### TASK TO CARRY OUT
Give an unaltered copy of the listing below, minus its pictures.

### INPUT DATA

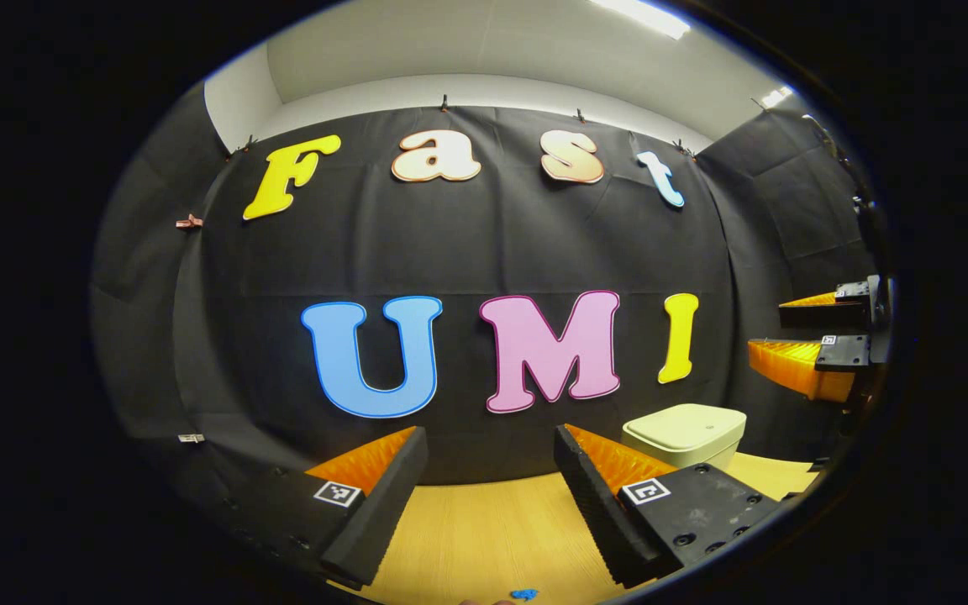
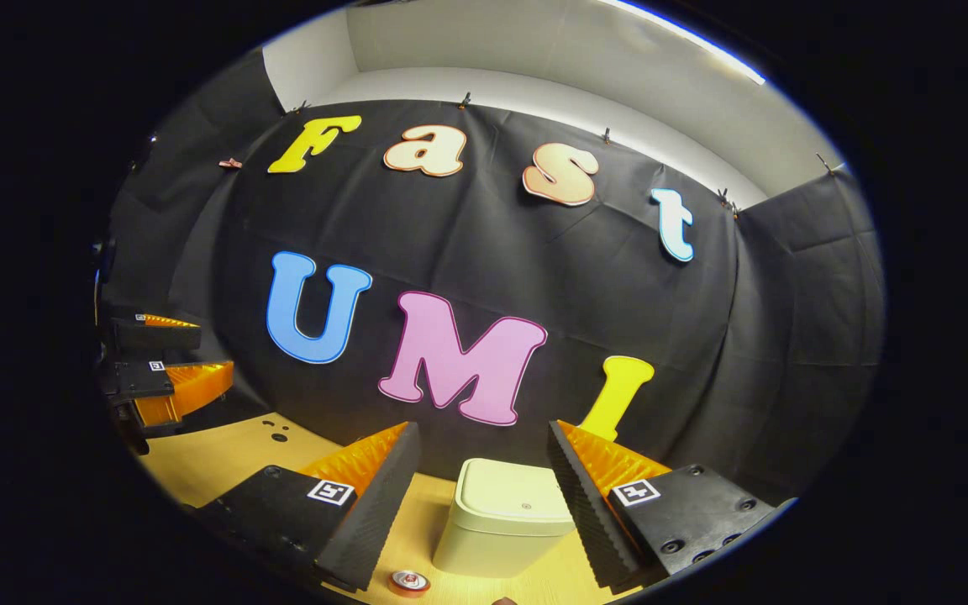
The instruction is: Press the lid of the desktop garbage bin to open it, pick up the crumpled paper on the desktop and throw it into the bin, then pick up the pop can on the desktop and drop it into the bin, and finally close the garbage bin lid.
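Nothing is done yet: the bin (image 2: 505,517) has its lid (image 2: 511,497) down, both grippers' jaws spread and empty, the can (image 2: 409,581) waiting on the table (image 2: 215,458).

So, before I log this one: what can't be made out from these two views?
- Pop can, right gripper view: cut off by the bottom edge; just its top visible.
- Garbage bin, right gripper view: right side hidden behind the right gripper.
- Blue scrap, left gripper view: too small to identify.
- Bin contents: hidden under its closed lid.
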A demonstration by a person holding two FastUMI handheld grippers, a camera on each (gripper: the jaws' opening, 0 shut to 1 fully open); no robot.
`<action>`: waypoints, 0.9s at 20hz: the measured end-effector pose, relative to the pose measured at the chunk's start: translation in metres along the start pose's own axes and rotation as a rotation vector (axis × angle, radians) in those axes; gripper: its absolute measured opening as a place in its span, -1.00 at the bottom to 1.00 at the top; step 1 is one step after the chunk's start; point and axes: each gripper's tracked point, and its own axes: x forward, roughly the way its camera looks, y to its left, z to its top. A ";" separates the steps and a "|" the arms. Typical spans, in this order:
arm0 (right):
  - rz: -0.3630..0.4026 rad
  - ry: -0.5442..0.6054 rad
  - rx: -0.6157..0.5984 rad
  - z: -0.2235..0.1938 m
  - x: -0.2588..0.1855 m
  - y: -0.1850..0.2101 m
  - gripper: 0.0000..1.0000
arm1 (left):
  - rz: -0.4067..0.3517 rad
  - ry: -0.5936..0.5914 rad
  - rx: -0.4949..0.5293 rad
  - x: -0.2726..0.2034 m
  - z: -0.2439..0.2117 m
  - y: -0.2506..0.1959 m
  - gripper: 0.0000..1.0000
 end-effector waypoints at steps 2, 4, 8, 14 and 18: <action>0.008 0.018 0.023 -0.004 0.005 -0.001 0.89 | -0.001 0.002 0.001 0.004 0.000 -0.004 0.94; 0.009 0.033 0.049 -0.006 0.009 -0.004 0.72 | -0.005 0.011 0.002 0.007 -0.003 -0.006 0.94; -0.011 0.101 0.026 -0.025 0.024 -0.018 0.27 | -0.001 0.013 0.001 0.010 -0.005 -0.006 0.94; 0.074 0.284 0.129 -0.067 0.051 -0.018 -0.63 | 0.020 0.029 -0.010 0.011 -0.015 0.001 0.94; 0.015 0.377 0.153 -0.106 0.076 -0.051 -0.89 | 0.043 0.035 -0.021 0.009 -0.019 0.004 0.94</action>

### OUTPUT OF THE TASK
The instruction is: Press the lid of the desktop garbage bin to open it, pick up the crumpled paper on the desktop and throw it into the bin, then pick up the pop can on the desktop and drop it into the bin, and finally close the garbage bin lid.
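Nothing is done yet: the bin (image 2: 505,517) has its lid (image 2: 511,497) down, both grippers' jaws spread and empty, the can (image 2: 409,581) waiting on the table (image 2: 215,458).

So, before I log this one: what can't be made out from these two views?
- Pop can, right gripper view: cut off by the bottom edge; just its top visible.
- Garbage bin, right gripper view: right side hidden behind the right gripper.
- Blue scrap, left gripper view: too small to identify.
- Bin contents: hidden under its closed lid.
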A demonstration by a person holding two FastUMI handheld grippers, a camera on each (gripper: the jaws' opening, 0 shut to 1 fully open); no robot.
`<action>`: waypoints, 0.9s at 20hz: the measured end-effector pose, relative to the pose measured at the chunk's start: translation in metres along the start pose's own axes and rotation as a rotation vector (axis × angle, radians) in those axes; gripper: its absolute measured opening as a place in its span, -1.00 at the bottom to 1.00 at the top; step 1 is one step after the chunk's start; point and axes: each gripper's tracked point, and its own axes: x forward, roughly the way its camera looks, y to its left, z to its top. A ";" separates the steps and a "|" the arms. Typical spans, in this order:
arm0 (right):
  - rz: -0.3630..0.4026 rad
  - ry: -0.5442..0.6054 rad
  - rx: -0.6157..0.5984 rad
  - z: -0.2235..0.1938 m
  - x: -0.2588..0.1855 m
  - y: -0.1850..0.2101 m
  - gripper: 0.0000..1.0000
arm1 (left):
  - rz: -0.4067..0.3517 rad
  - ry: -0.5936..0.5914 rad
  - rx: -0.4949..0.5293 rad
  - x: -0.2726..0.2034 m
  - z: -0.2439..0.2117 m
  - y: -0.2506..0.1959 m
  - gripper: 0.0000..1.0000
 end-effector waypoints at steps 2, 4, 8, 14 and 18: <action>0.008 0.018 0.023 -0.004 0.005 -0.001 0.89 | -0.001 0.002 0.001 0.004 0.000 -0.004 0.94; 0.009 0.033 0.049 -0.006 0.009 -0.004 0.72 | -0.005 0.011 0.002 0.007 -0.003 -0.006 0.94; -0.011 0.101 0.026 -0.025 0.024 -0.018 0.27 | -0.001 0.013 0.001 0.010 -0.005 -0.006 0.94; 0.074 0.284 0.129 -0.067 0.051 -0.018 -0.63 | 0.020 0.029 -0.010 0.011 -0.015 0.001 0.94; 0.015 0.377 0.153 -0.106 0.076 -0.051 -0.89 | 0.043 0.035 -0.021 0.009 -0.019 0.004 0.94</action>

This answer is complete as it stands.